You looked at this writer. He is a person of strong opinions and enormous talent, and behind that talent is a ferocious determination. He was laughing, as he often is, but you knew he was dead serious.

“I never had a Plan B,” you heard yourself say, and you realized only then that it was true.

This was a weird thing for you to say, because you don’t much like to talk in class, or anywhere for that matter, about your own writing.

But you felt as if little puzzle pieces were all falling into place. Was it possible that you hadn’t realized until that moment that you were a Plan A-only type of person?

Yes. It was possible. You knew that from early on you wanted only to write a book, a beautiful book, but the fact that this was and remains your only goal felt like new information.

In that same moment, sitting there in class listening to your students, you realized that life is easier if you only have a Plan A. It makes prioritizing easy. Whatever you want to be, to do, whether it’s write a beautiful book or paint an astonishing painting, means that the book or the painting will always be the highest priority.

First comes the Plan A, then comes everything else. Whatever job you take to support the plan will be secondary to the plan. If you have children you’ll figure out how to keep writing when you have them. Maybe you’ll get up at 4, maybe you’ll stay up until 4. Somehow you’ll figure it out.

Even if you’re not a good writer –and you yourself weren’t– that won’t stop you. You’ll keep at it until you slowly get better. Because what other choice do you have? There’s nothing to fall back on, if you have no Plan B.

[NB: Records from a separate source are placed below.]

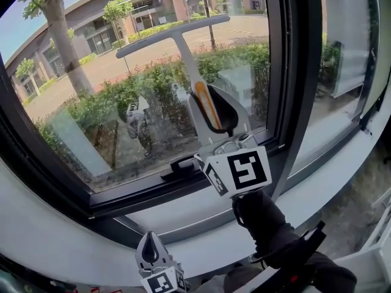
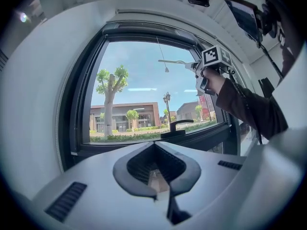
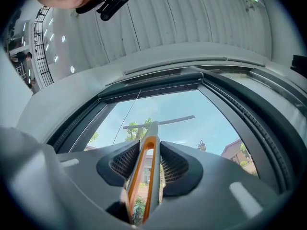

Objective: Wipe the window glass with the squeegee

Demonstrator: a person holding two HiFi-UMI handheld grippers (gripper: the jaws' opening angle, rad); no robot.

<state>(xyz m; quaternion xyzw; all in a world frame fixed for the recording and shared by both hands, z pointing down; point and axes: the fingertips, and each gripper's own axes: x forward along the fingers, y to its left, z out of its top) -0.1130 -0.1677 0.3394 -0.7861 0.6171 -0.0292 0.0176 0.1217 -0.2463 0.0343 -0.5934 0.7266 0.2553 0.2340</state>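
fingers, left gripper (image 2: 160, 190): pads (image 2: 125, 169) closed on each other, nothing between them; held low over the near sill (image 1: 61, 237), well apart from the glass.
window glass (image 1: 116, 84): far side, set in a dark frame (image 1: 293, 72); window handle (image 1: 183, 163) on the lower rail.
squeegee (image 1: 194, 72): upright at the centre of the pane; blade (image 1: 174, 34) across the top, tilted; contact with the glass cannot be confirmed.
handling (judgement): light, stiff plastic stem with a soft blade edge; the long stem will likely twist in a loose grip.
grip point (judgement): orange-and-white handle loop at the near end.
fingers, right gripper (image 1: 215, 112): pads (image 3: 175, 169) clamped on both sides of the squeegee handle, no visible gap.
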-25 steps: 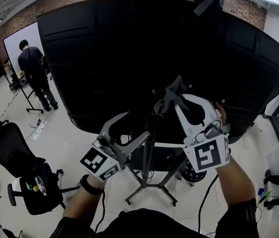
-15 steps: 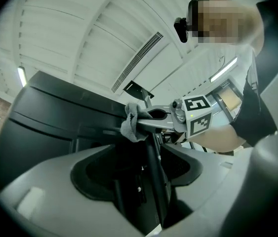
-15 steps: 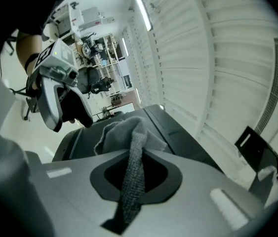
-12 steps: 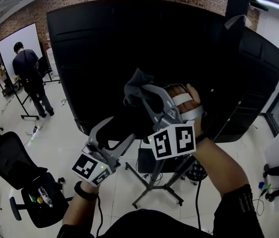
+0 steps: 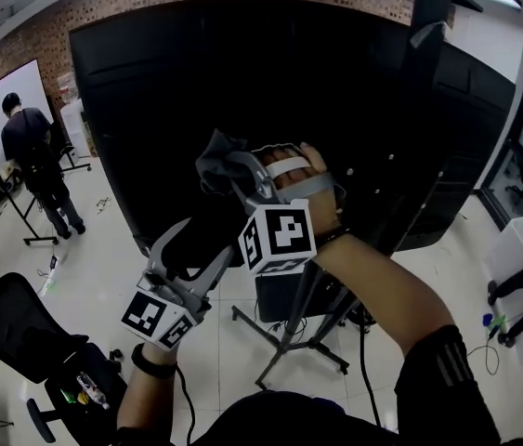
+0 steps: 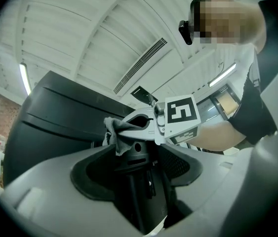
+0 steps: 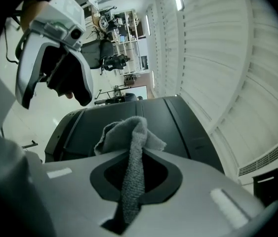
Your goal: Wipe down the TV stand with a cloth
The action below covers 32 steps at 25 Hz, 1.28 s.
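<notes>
Right hand-held gripper (image 7: 135, 154) is clamped on the cloth (image 7: 131, 132) up by the black screen (image 5: 150, 110), left hand-held gripper (image 6: 139, 167) has jaws apart facing the stand pole (image 5: 294, 323); wiping looks early, with pole and legs probably left.

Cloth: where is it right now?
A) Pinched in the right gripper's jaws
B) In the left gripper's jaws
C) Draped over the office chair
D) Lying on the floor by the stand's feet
A. The right gripper view shows the grey cloth running down between the closed jaws of the right gripper, bunched above their tips, while the left gripper has its jaws apart with no cloth in them.
</notes>
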Available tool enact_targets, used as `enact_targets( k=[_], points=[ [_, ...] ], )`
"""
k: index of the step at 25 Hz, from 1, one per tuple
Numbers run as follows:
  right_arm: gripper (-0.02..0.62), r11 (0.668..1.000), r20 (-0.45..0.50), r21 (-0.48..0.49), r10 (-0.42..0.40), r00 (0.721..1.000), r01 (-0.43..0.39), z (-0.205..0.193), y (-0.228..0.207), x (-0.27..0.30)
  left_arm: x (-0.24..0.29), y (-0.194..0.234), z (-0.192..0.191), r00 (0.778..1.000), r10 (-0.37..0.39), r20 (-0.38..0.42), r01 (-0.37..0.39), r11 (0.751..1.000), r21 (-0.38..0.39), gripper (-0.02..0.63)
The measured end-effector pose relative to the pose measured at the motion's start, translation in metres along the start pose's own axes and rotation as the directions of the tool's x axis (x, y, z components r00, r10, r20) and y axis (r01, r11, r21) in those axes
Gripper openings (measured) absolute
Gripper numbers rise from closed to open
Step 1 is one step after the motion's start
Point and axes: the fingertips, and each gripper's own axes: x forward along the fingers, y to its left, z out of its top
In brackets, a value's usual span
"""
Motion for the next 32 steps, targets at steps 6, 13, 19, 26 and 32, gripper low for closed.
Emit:
enact_targets(
  k=[6,13,19,26,32],
  points=[
    [0.015,0.998,-0.12,-0.064,-0.012,0.993,0.005,-0.031,0.003,-0.006,0.004,-0.008,-0.005,0.999,-0.044,0.003,0.044,0.999,-0.027,0.307],
    [0.015,0.993,-0.277,-0.119,-0.019,0.961,-0.015,-0.069,-0.001,-0.027,0.021,-0.027,-0.007,0.993,-0.118,0.019,0.118,0.991,-0.056,0.307],
    [0.015,0.991,-0.351,-0.131,-0.015,0.936,-0.033,-0.095,0.002,-0.042,0.031,-0.037,-0.015,0.987,-0.162,0.022,0.163,0.982,-0.092,0.307],
    [0.015,0.999,-0.252,-0.05,-0.017,0.968,0.004,-0.063,-0.003,-0.054,0.02,-0.03,-0.02,0.988,-0.155,0.002,0.154,0.983,-0.102,0.307],
    [0.015,0.998,-0.14,-0.056,0.034,0.99,-0.042,-0.018,0.029,-0.028,-0.001,-0.012,-0.026,0.995,-0.099,-0.021,0.096,0.99,-0.1,0.307]
  ],
)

“Easy for you to say,” someone once said to you, after you told her you were pretty sure you would be writing even if you never published anything, “because you have published things.”

That kind of remark makes you go instantly quiet. It seems so rude to respond to it, to repeat that no, you’re pretty sure you’d be writing anyway. And the further truth, which is that you never think about the things you’ve published, also seems rude.

But it’s the truth. Anything published is behind you, and you only look ahead. All you want is to write that beautiful book, and it’s still out there. You haven’t done it yet. That book is waiting for you.

This –the fact that you have not yet accomplished your goal– also makes life easier. You don’t have to look around and think, Now what? You don’t have to try to come up with a new plan because the first plan is still operational. It’s a dream that’s still being realized.

It’s a dream that might never be realized. This, too, is something that hadn’t occurred to you. You’ve been like a shark, always swimming forward.

All this time you thought there was an end goal, didn’t you? That beautiful book out there, shimmering in the distance, waiting for you to write it. But what if the beautiful book is a mirage?

It comes to you now, finally, that the beautiful book is a mirage.

That this doesn’t bother you must mean something, but you’ll have to think on it for a while.